■ **BRIEF**
Could you return every record below word for word, leaving out the pictures?

Entries taken from a collection
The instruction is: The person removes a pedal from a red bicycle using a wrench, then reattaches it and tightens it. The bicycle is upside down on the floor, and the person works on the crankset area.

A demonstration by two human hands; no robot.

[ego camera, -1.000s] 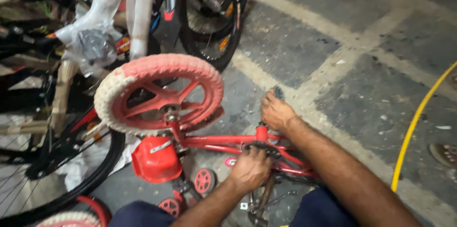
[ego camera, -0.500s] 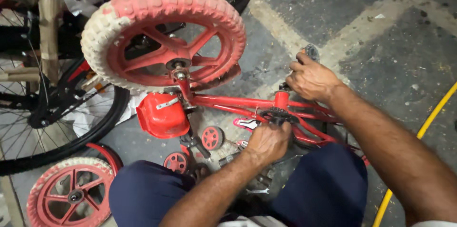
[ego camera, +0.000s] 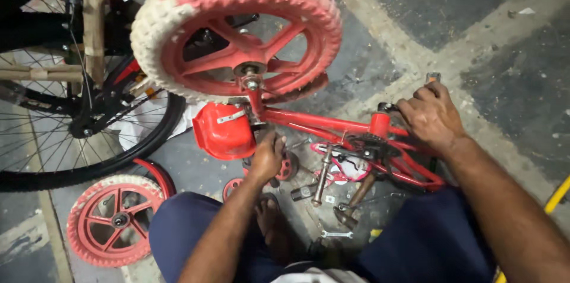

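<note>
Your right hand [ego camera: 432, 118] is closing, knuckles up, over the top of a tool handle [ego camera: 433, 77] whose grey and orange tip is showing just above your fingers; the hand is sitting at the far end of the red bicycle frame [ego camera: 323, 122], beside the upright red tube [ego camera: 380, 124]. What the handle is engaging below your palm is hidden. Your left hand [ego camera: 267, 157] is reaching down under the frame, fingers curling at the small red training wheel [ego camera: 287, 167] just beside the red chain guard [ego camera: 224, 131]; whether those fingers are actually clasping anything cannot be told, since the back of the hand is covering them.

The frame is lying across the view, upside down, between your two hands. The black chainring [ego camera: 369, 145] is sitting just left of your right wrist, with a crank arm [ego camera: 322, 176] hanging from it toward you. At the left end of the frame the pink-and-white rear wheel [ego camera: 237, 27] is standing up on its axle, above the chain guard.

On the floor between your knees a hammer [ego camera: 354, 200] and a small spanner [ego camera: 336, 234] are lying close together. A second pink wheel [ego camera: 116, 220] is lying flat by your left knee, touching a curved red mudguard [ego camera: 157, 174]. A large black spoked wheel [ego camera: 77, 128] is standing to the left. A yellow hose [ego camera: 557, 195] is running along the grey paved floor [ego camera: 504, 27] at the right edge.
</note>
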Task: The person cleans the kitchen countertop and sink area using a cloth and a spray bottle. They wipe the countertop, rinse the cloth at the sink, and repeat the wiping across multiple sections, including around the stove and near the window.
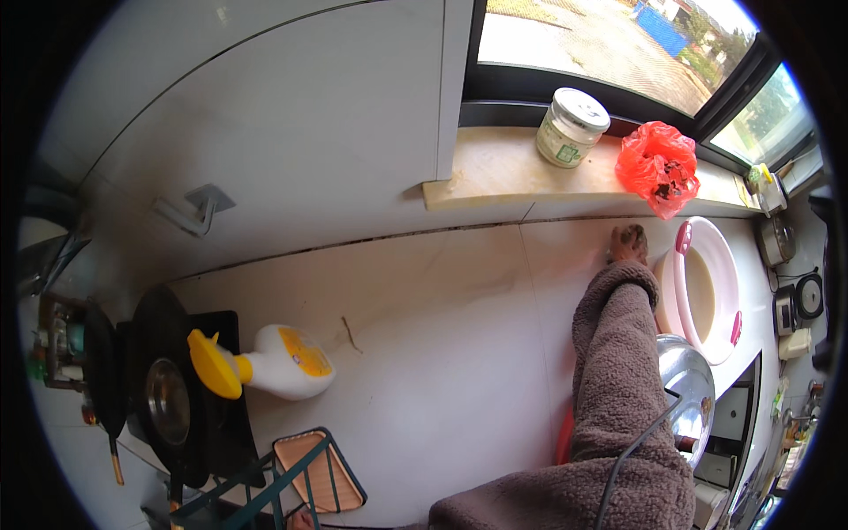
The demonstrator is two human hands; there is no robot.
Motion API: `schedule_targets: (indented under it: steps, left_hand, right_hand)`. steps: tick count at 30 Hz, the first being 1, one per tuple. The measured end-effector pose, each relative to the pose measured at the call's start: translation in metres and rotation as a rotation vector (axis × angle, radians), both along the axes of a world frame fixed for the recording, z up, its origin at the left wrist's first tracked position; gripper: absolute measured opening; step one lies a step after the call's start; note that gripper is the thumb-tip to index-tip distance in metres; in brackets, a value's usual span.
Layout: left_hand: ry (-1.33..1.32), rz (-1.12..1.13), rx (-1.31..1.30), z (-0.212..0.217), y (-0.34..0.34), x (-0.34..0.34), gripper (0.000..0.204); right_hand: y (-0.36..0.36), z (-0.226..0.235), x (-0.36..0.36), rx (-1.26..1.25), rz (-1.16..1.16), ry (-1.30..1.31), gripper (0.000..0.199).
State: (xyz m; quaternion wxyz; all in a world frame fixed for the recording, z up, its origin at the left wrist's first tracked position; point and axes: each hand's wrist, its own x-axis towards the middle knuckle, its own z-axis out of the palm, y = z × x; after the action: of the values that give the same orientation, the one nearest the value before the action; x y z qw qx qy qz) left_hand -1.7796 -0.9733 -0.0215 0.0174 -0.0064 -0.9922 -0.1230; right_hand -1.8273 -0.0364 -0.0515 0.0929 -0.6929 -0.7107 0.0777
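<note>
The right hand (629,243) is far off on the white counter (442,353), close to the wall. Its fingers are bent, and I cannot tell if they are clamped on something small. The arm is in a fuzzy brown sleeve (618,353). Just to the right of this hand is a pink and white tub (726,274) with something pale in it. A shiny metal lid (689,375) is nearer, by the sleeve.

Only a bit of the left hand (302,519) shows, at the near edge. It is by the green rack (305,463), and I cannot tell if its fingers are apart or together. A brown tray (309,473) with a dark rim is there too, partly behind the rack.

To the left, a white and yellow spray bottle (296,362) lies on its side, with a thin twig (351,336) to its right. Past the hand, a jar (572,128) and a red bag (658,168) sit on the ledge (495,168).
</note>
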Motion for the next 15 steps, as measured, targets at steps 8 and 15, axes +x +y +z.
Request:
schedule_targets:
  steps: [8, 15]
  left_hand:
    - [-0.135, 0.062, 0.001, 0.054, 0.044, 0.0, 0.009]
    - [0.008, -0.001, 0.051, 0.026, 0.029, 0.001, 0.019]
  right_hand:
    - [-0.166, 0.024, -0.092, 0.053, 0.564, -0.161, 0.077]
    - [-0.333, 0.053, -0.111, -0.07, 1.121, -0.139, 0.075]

■ **RESULT FOR THIS TASK**
The instruction is: The person removes a pedal from a red bicycle using a wrench, then reattaches it and tightens it. The bicycle is upside down on the floor, and the person works on the crankset area.

A demonstration by two human hands; no robot.

[ego camera, -1.000s] 
[ego camera, -0.500s] 
[ego camera, +0.000s] 

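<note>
Your right hand [ego camera: 432, 118] is closing, knuckles up, over the top of a tool handle [ego camera: 433, 77] whose grey and orange tip is showing just above your fingers; the hand is sitting at the far end of the red bicycle frame [ego camera: 323, 122], beside the upright red tube [ego camera: 380, 124]. What the handle is engaging below your palm is hidden. Your left hand [ego camera: 267, 157] is reaching down under the frame, fingers curling at the small red training wheel [ego camera: 287, 167] just beside the red chain guard [ego camera: 224, 131]; whether those fingers are actually clasping anything cannot be told, since the back of the hand is covering them.

The frame is lying across the view, upside down, between your two hands. The black chainring [ego camera: 369, 145] is sitting just left of your right wrist, with a crank arm [ego camera: 322, 176] hanging from it toward you. At the left end of the frame the pink-and-white rear wheel [ego camera: 237, 27] is standing up on its axle, above the chain guard.

On the floor between your knees a hammer [ego camera: 354, 200] and a small spanner [ego camera: 336, 234] are lying close together. A second pink wheel [ego camera: 116, 220] is lying flat by your left knee, touching a curved red mudguard [ego camera: 157, 174]. A large black spoked wheel [ego camera: 77, 128] is standing to the left. A yellow hose [ego camera: 557, 195] is running along the grey paved floor [ego camera: 504, 27] at the right edge.
</note>
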Task: The person cleans the kitchen countertop and sink area using a cloth and a spray bottle. They wipe the countertop, rinse the cloth at the sink, and repeat the wiping across multiple sections, including around the stove and near the window.
The demonstrator is two human hands; there is no robot.
Motion API: `schedule_targets: (indented under it: steps, left_hand, right_hand)`. steps: tick count at 30 Hz, the first being 1, one per tuple. The measured end-effector pose, each relative to the pose measured at the call's start: translation in metres and rotation as a rotation vector (axis × angle, radians), both along the axes of a world frame fixed for the recording, z up, its origin at the left wrist's first tracked position; gripper: absolute measured opening; step one lies a step after the call's start; note that gripper is the thumb-tip to index-tip distance in metres; in brackets, a value's usual span.
Layout: left_hand: ry (-1.33..1.32), rz (-1.12..1.13), rx (-1.31..1.30), z (-0.212..0.217), y (-0.34..0.34), x (-0.34..0.34), gripper (0.000..0.204); right_hand: y (-0.36..0.36), z (-0.226..0.235), x (-0.36..0.36), rx (-1.26..1.25), rz (-1.16..1.16), ry (-1.30..1.31), gripper (0.000..0.199).
State: (xyz m; quaternion wxyz; all in a world frame fixed for the recording, z up, its origin at the left wrist's first tracked position; point and axes: each hand's wrist, its own x-axis towards the middle knuckle, its own z-axis out of the palm, y = z × x; after the action: of the values that give the same orientation, the one nearest the value before the action; x y z qw qx qy qz) left_hand -1.7796 -0.9733 -0.0215 0.0174 -0.0064 -0.9922 -0.1230; right_hand -1.8273 -0.0364 -0.0515 0.0929 -0.6929 -0.7107 0.0777
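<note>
The right hand (629,243) is far off on the white counter (442,353), close to the wall. Its fingers are bent, and I cannot tell if they are clamped on something small. The arm is in a fuzzy brown sleeve (618,353). Just to the right of this hand is a pink and white tub (726,274) with something pale in it. A shiny metal lid (689,375) is nearer, by the sleeve.

Only a bit of the left hand (302,519) shows, at the near edge. It is by the green rack (305,463), and I cannot tell if its fingers are apart or together. A brown tray (309,473) with a dark rim is there too, partly behind the rack.

To the left, a white and yellow spray bottle (296,362) lies on its side, with a thin twig (351,336) to its right. Past the hand, a jar (572,128) and a red bag (658,168) sit on the ledge (495,168).
</note>
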Motion for the next 15 steps, as measured, targets at steps 8 and 15, axes +x +y +z.
Request:
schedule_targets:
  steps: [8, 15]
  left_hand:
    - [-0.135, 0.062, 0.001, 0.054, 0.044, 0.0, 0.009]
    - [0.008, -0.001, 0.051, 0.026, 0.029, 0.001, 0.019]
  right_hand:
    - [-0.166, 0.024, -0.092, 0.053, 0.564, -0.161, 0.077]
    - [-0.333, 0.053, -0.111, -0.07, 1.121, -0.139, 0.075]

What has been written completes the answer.